Obstetrics & Gynaecology Publications
Document Type
Article
Publication Date
12-1-2009
Journal
Molecular human reproduction
Volume
15
Issue
12
First Page
789
Last Page
794
Abstract
Recent studies report the production and isolation of a stable bioactive recombinant human bone morphogenetic protein 15 (rhBMP15) that is appropriately processed in HEK-293 cells and activates the SMAD 1/5/8 pathway in mouse granulosa cell cultures. Further, the purified rhBMP15 induces the expression of genes associated with cumulus expansion. Thanks to recent research, we have a greater understanding of the importance of the dialogue that occurs between the oocyte and the granulosa cell layer with regard to regulating folliculogenesis and the acquisition of oocyte developmental competence and maturation. BMP15 is one of the critical components of these intra-follicular communication pathways.
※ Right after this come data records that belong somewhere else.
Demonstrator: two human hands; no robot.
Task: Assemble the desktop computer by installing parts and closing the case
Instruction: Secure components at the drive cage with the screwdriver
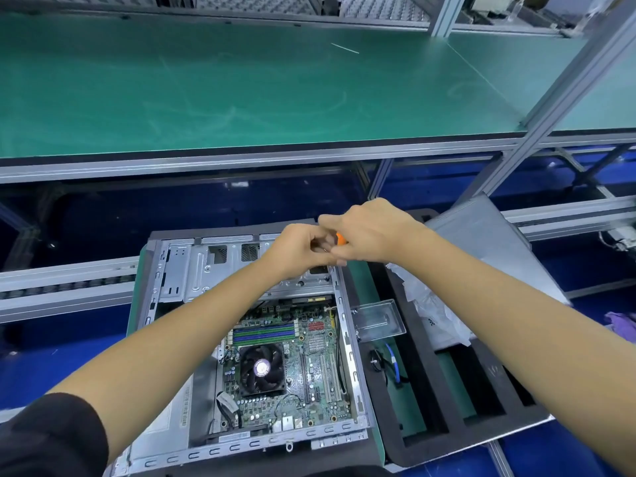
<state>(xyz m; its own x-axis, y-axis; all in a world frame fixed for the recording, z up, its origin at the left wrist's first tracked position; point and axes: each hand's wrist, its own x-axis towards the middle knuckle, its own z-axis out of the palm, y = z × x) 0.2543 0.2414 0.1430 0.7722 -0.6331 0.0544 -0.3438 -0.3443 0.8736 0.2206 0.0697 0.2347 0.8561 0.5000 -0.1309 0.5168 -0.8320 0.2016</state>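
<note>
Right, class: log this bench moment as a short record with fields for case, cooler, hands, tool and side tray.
case: open grey metal computer case lying flat, green motherboard exposed
cooler: black round-bladed fan on the board
hands: left hand and right hand together over the case's far end
tool: orange-handled object, mostly hidden
side tray: black foam tray holding clear plastic box

Bare forearms — black sleeve (51, 438) on left upper arm only — no gloves.

No legible text, perhaps from blur.
</note>
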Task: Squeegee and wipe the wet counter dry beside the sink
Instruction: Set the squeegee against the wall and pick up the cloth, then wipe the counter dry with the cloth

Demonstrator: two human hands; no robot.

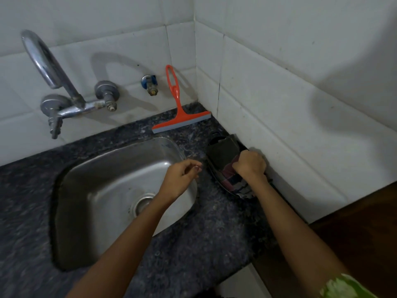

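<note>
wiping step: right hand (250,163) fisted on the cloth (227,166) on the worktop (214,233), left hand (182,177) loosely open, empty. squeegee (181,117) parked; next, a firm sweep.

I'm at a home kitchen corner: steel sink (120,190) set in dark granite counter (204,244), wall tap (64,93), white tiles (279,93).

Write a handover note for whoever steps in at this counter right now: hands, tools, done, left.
Right hand: closed on the dark cloth, pressed to the counter by the right wall.
Left hand: loosely curled, holding nothing, above the sink rim.
Squeegee: put aside, leaning against the back tiles in the corner.
Done: squeegeeing seems finished, though I can't confirm.
Left: wipe the rest of the counter beside the sink; remaining wetness is hard to judge.
</note>
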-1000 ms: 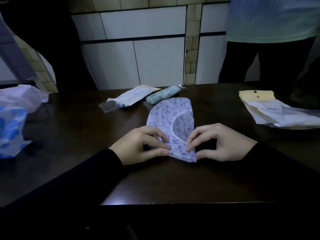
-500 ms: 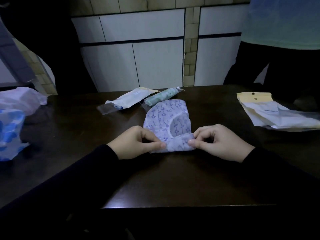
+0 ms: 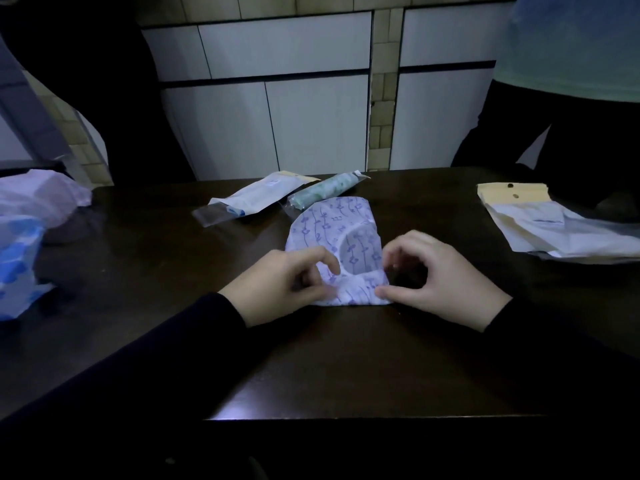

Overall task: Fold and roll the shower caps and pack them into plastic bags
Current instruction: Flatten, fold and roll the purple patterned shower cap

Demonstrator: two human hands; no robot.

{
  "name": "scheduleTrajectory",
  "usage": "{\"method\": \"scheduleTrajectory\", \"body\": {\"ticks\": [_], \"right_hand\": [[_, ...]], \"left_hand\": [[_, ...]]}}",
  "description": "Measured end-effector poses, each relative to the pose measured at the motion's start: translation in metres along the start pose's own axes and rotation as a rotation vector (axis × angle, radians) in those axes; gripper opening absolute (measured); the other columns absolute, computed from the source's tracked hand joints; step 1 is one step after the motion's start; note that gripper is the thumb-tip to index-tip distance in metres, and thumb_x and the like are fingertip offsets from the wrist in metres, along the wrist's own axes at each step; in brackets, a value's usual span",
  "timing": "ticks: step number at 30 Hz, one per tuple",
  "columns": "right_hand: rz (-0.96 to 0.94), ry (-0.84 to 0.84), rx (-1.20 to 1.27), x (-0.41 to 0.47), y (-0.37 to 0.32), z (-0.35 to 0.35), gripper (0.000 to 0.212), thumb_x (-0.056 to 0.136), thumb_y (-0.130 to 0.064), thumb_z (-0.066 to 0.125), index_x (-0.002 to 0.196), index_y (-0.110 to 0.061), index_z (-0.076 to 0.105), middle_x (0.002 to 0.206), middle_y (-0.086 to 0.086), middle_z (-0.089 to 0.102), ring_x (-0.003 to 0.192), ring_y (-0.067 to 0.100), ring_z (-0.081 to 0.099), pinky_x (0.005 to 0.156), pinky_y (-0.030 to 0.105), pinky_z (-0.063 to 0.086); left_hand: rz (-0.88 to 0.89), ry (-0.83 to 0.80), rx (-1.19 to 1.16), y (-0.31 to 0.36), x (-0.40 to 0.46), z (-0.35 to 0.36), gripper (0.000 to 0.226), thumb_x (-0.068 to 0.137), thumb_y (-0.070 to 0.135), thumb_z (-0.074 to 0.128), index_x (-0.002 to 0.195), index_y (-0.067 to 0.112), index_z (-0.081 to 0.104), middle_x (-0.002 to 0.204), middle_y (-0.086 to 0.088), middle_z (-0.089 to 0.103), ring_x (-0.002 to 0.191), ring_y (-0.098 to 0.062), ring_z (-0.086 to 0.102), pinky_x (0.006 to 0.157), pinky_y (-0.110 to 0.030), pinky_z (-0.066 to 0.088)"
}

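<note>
Dark counter [image 3: 346, 368], dim light. Both hands at the near end of a purple-patterned shower cap [image 3: 332, 230] lying flat mid-counter: left hand [image 3: 277, 285] pinches the rolled near edge at its left end, right hand [image 3: 436, 278] pinches the right end, fingers curled. Beyond the cap, touching its far edge, a bagged green roll [image 3: 323, 192]; left of that, a flat packed bag [image 3: 258, 197]. Right, a stack of empty plastic bags [image 3: 540, 220]. Far left, loose blue and pale caps [image 3: 20, 251].

No legible text on any packaging
</note>
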State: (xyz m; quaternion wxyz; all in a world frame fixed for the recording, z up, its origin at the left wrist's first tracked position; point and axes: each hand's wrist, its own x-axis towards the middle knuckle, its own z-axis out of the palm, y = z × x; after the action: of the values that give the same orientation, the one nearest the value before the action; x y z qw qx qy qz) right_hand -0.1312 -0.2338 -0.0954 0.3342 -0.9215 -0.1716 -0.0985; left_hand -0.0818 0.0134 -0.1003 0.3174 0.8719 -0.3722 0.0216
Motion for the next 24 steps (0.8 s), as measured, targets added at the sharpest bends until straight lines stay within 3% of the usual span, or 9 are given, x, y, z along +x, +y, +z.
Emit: {"method": "scheduleTrajectory", "body": {"ticks": [3, 6, 8, 10, 13, 16, 20, 24], "right_hand": [[-0.079, -0.032, -0.165, 0.000, 0.001, -0.002, 0.013, 0.076, -0.047, 0.069, 0.088, -0.043, 0.072, 0.102, -0.022, 0.052, 0.099, -0.001, 0.048, 0.093, 0.026, 0.041], [-0.150, -0.105, -0.415, 0.000, -0.003, -0.003, 0.033, 0.080, -0.060, 0.050, 0.102, -0.045, 0.070, 0.110, -0.026, 0.056, 0.108, 0.000, 0.042, 0.109, 0.042, 0.025], [-0.075, -0.162, -0.417, 0.000, -0.005, -0.005, 0.045, 0.075, -0.071, 0.046, 0.110, -0.048, 0.065, 0.112, -0.031, 0.057, 0.112, -0.005, 0.040, 0.115, 0.045, 0.007], [-0.032, -0.173, -0.388, 0.001, -0.003, -0.005, 0.047, 0.072, -0.073, 0.049, 0.111, -0.049, 0.064, 0.107, -0.032, 0.059, 0.111, -0.008, 0.041, 0.116, 0.045, 0.001], [-0.047, -0.142, -0.396, 0.003, -0.002, -0.004, 0.045, 0.075, -0.071, 0.047, 0.108, -0.048, 0.066, 0.100, -0.027, 0.065, 0.107, -0.007, 0.045, 0.117, 0.047, 0.001], [-0.018, -0.142, -0.375, 0.006, -0.002, -0.004, 0.053, 0.071, -0.075, 0.035, 0.101, -0.048, 0.069, 0.093, -0.026, 0.065, 0.104, -0.006, 0.046, 0.118, 0.048, 0.001], [0.084, -0.106, -0.288, 0.011, 0.001, -0.001, 0.027, 0.082, -0.065, 0.048, 0.080, -0.047, 0.068, 0.087, -0.026, 0.064, 0.102, -0.006, 0.044, 0.116, 0.051, -0.004], [0.222, -0.024, -0.162, 0.018, 0.004, 0.003, 0.028, 0.082, -0.064, 0.053, 0.067, -0.046, 0.067, 0.080, -0.031, 0.062, 0.101, -0.002, 0.051, 0.115, 0.056, 0.006]], "left_hand": [[0.154, 0.027, 0.105, -0.006, -0.001, 0.004, 0.018, 0.086, 0.030, 0.070, 0.101, 0.024, 0.076, 0.083, 0.009, 0.061, 0.073, -0.002, 0.058, 0.071, -0.009, 0.041], [0.164, -0.014, 0.129, -0.008, -0.004, 0.001, 0.035, 0.085, 0.049, 0.063, 0.106, 0.024, 0.075, 0.089, 0.008, 0.061, 0.078, -0.004, 0.061, 0.070, -0.010, 0.043], [0.157, -0.024, 0.133, -0.008, -0.005, 0.000, 0.042, 0.080, 0.056, 0.065, 0.107, 0.026, 0.075, 0.090, 0.009, 0.062, 0.080, -0.007, 0.063, 0.071, -0.014, 0.047], [0.121, -0.019, 0.112, -0.010, -0.004, -0.002, 0.042, 0.075, 0.057, 0.069, 0.106, 0.030, 0.075, 0.090, 0.011, 0.063, 0.084, -0.006, 0.061, 0.075, -0.017, 0.047], [0.122, -0.004, 0.159, -0.017, 0.001, -0.004, 0.039, 0.073, 0.062, 0.067, 0.103, 0.038, 0.074, 0.088, 0.015, 0.063, 0.089, -0.001, 0.053, 0.085, -0.021, 0.036], [0.171, 0.034, 0.188, -0.019, 0.003, -0.005, 0.034, 0.080, 0.055, 0.062, 0.100, 0.032, 0.076, 0.087, 0.014, 0.063, 0.085, 0.001, 0.051, 0.085, -0.021, 0.034], [0.187, 0.074, 0.223, -0.020, 0.005, -0.006, 0.033, 0.089, 0.048, 0.054, 0.083, 0.023, 0.075, 0.072, 0.017, 0.057, 0.072, 0.007, 0.048, 0.079, -0.022, 0.034], [0.021, 0.056, 0.228, -0.022, 0.013, -0.005, 0.041, 0.088, 0.055, 0.053, 0.072, 0.020, 0.069, 0.058, 0.015, 0.054, 0.067, 0.001, 0.050, 0.083, -0.027, 0.033]]}}
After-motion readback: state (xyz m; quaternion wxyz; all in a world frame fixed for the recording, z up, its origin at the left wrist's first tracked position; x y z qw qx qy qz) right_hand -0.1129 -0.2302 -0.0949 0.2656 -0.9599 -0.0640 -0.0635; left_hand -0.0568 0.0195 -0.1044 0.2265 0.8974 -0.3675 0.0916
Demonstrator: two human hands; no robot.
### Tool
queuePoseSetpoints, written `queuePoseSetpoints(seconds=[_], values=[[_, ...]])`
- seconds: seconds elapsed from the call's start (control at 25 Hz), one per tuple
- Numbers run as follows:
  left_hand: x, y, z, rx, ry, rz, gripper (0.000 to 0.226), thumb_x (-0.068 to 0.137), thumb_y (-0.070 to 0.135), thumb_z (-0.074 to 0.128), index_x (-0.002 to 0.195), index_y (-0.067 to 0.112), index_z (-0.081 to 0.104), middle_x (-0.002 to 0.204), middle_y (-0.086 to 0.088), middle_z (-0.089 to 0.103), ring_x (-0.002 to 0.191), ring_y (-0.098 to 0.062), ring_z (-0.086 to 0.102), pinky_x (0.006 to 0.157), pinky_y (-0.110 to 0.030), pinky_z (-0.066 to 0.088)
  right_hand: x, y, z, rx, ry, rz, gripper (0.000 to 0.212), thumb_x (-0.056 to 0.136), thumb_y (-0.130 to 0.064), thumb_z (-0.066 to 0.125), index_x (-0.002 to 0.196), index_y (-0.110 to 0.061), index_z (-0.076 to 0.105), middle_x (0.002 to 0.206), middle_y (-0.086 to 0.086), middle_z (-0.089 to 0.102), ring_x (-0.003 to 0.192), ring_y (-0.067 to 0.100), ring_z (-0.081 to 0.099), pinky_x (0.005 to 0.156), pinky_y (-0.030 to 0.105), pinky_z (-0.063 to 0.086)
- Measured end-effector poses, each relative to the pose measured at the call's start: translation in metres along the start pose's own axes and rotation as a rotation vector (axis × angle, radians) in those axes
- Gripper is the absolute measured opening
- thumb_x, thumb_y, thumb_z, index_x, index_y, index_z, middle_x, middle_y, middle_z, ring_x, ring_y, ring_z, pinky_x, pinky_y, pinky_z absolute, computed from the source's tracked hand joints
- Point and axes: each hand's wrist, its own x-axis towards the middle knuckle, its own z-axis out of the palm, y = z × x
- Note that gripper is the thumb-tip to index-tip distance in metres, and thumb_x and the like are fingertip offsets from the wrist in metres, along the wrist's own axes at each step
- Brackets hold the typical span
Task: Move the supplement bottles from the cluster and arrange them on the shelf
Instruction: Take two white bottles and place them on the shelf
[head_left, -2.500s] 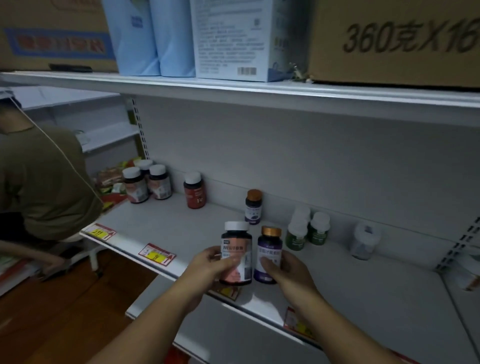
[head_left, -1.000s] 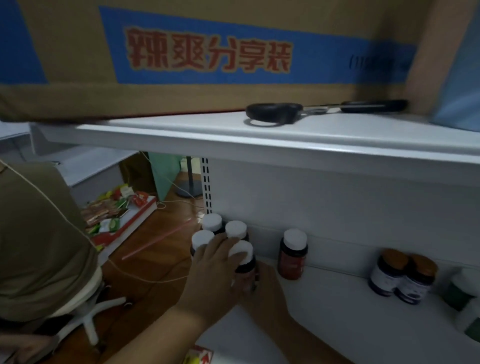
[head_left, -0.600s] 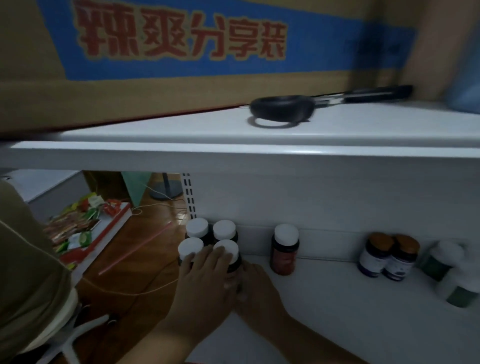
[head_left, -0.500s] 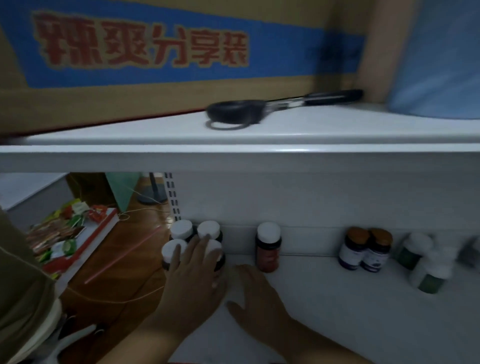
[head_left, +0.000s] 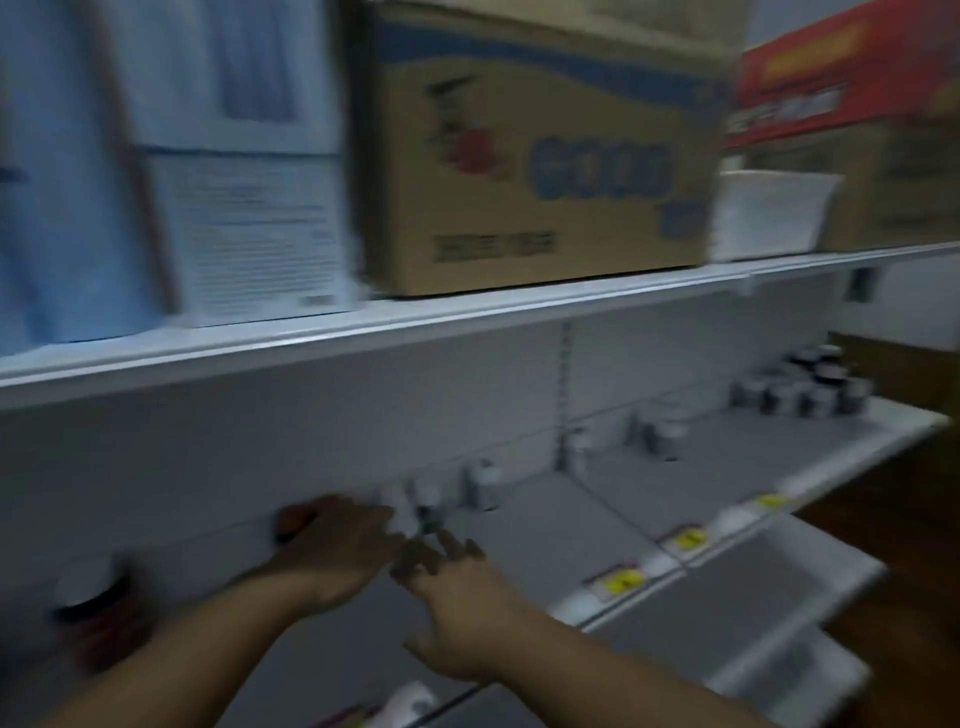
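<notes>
Pretty blurry all over, so only the rough stuff here. Up top: a white upper shelf (head_left: 467, 312) loaded with a big brown cardboard box (head_left: 535, 171), a white-and-blue carton (head_left: 244, 208) to its left, and a red-topped box (head_left: 852, 104) off at the right edge. Below that: the long white shelf (head_left: 649, 519) where the work is going on, with yellow price tags (head_left: 688, 540) stuck along its front lip.

Far right end of that shelf: a packed cluster of bottles (head_left: 800, 389), well apart from both hands. Closer in, along the back panel: a loose row of white-capped bottles (head_left: 483, 483), plus a dark bottle with a pale cap (head_left: 91, 608) over at the far left.

Left hand (head_left: 337, 545) stretched toward the back of the shelf, fingers out fairly straight, tips right by the nearest small bottles (head_left: 426, 504). Too smeared to tell if actually touching. Right hand (head_left: 457, 597) low over the shelf just beside the left, fingers spread and relaxed, nothing in it. Orange-capped bottle (head_left: 293, 522) peeking out behind the left hand.
</notes>
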Motion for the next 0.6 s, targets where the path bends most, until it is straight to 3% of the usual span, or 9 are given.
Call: queuePoseSetpoints(seconds=[0.08, 0.2, 0.32, 0.48, 0.6], values=[[0.037, 0.064, 0.024, -0.048, -0.084, 0.04, 0.061, 0.08, 0.07, 0.03, 0.116, 0.027, 0.054, 0.129, 0.0, 0.056, 0.107, -0.016, 0.052, 0.089, -0.027, 0.042, -0.049, 0.053, -0.02, 0.023, 0.001, 0.104, 0.07, 0.086, -0.038, 0.055, 0.145, -0.02, 0.023, 0.155, 0.014, 0.019, 0.143, 0.035, 0.012, 0.116, 0.048, 0.011], [0.074, 0.152, 0.057, -0.103, -0.099, 0.152, 0.051, 0.091, 0.051, 0.039, 0.136, 0.025, 0.041, 0.148, 0.0, 0.038, 0.133, -0.017, 0.038, 0.111, -0.029, 0.028, -0.115, 0.123, -0.038, 0.053, 0.042, 0.259, 0.07, 0.084, -0.046, 0.048, 0.145, -0.021, 0.024, 0.155, 0.014, 0.021, 0.142, 0.034, 0.016, 0.117, 0.045, 0.014], [0.111, 0.239, 0.095, -0.074, -0.151, 0.255, 0.051, 0.094, 0.045, 0.039, 0.14, 0.023, 0.034, 0.151, 0.001, 0.033, 0.137, -0.016, 0.032, 0.112, -0.026, 0.023, -0.185, 0.187, -0.052, 0.087, 0.132, 0.428, 0.07, 0.08, -0.042, 0.052, 0.143, -0.02, 0.029, 0.152, 0.015, 0.026, 0.141, 0.033, 0.019, 0.117, 0.043, 0.018], [0.158, 0.345, 0.139, -0.093, -0.233, 0.394, 0.051, 0.095, 0.045, 0.037, 0.14, 0.022, 0.033, 0.151, -0.001, 0.033, 0.137, -0.016, 0.032, 0.11, -0.025, 0.024, -0.256, 0.267, -0.073, 0.143, 0.124, 0.653, 0.073, 0.081, -0.04, 0.057, 0.144, -0.029, 0.023, 0.156, 0.006, 0.018, 0.144, 0.023, 0.015, 0.116, 0.043, 0.024], [0.197, 0.402, 0.172, -0.11, -0.261, 0.48, 0.05, 0.095, 0.044, 0.037, 0.139, 0.021, 0.037, 0.148, -0.001, 0.038, 0.134, -0.015, 0.036, 0.108, -0.023, 0.027, -0.287, 0.32, -0.095, 0.162, 0.166, 0.745, 0.071, 0.081, -0.039, 0.058, 0.143, -0.029, 0.026, 0.151, 0.003, 0.025, 0.14, 0.021, 0.023, 0.113, 0.031, 0.026]])
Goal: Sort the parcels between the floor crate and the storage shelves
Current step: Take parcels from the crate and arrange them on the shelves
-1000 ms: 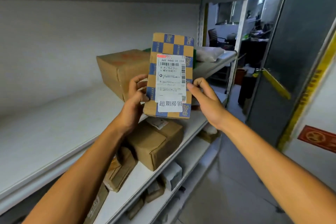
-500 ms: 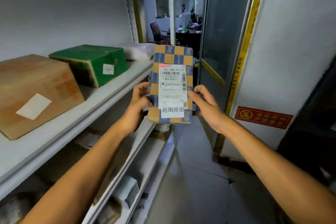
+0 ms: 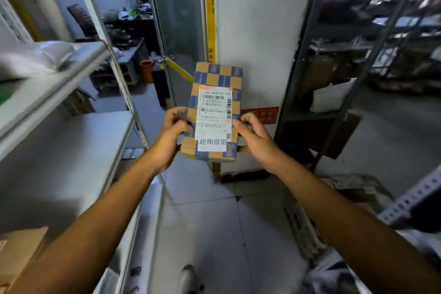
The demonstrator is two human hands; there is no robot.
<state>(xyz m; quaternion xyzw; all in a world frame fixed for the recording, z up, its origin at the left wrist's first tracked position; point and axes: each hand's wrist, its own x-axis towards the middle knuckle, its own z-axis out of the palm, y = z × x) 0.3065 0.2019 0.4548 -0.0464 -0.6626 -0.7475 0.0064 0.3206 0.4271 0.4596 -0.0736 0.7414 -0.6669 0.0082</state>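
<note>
A small checkered blue-and-tan parcel [image 3: 218,79] with a white shipping label is held upright at chest height over the aisle floor. My left hand [image 3: 170,136] grips its left edge, thumb on the front. My right hand [image 3: 254,137] grips its right edge, fingers curled behind. The white storage shelves [image 3: 71,71] stand to my left, apart from the parcel. No floor crate is clearly visible.
A white soft bag [image 3: 31,57] lies on the upper left shelf. A brown box corner [image 3: 16,253] shows at lower left. A dark metal rack [image 3: 334,59] stands right, with a crate-like object [image 3: 310,222] on the floor beneath. A glass door [image 3: 176,31] and white pillar [image 3: 257,19] lie ahead.
My view has swung right, away from the white shelves toward the pillar and dark rack. The parcel stays held in both hands, still upright.
</note>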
The production of recombinant human BMP15 is important for understanding the biochemistry of this specific pathway and for also fully understanding its functional contributions to mediating oocyte development. The production of a stable recombinant human BMP15 is also important for use in experiments aimed at optimizing ovarian stimulation protocols and in vitro oocyte maturation methods. This is required to improve oocyte and embryonic developmental competence and increase our ability to effectively use in vitro methods for animal production and the treatment of human infertility.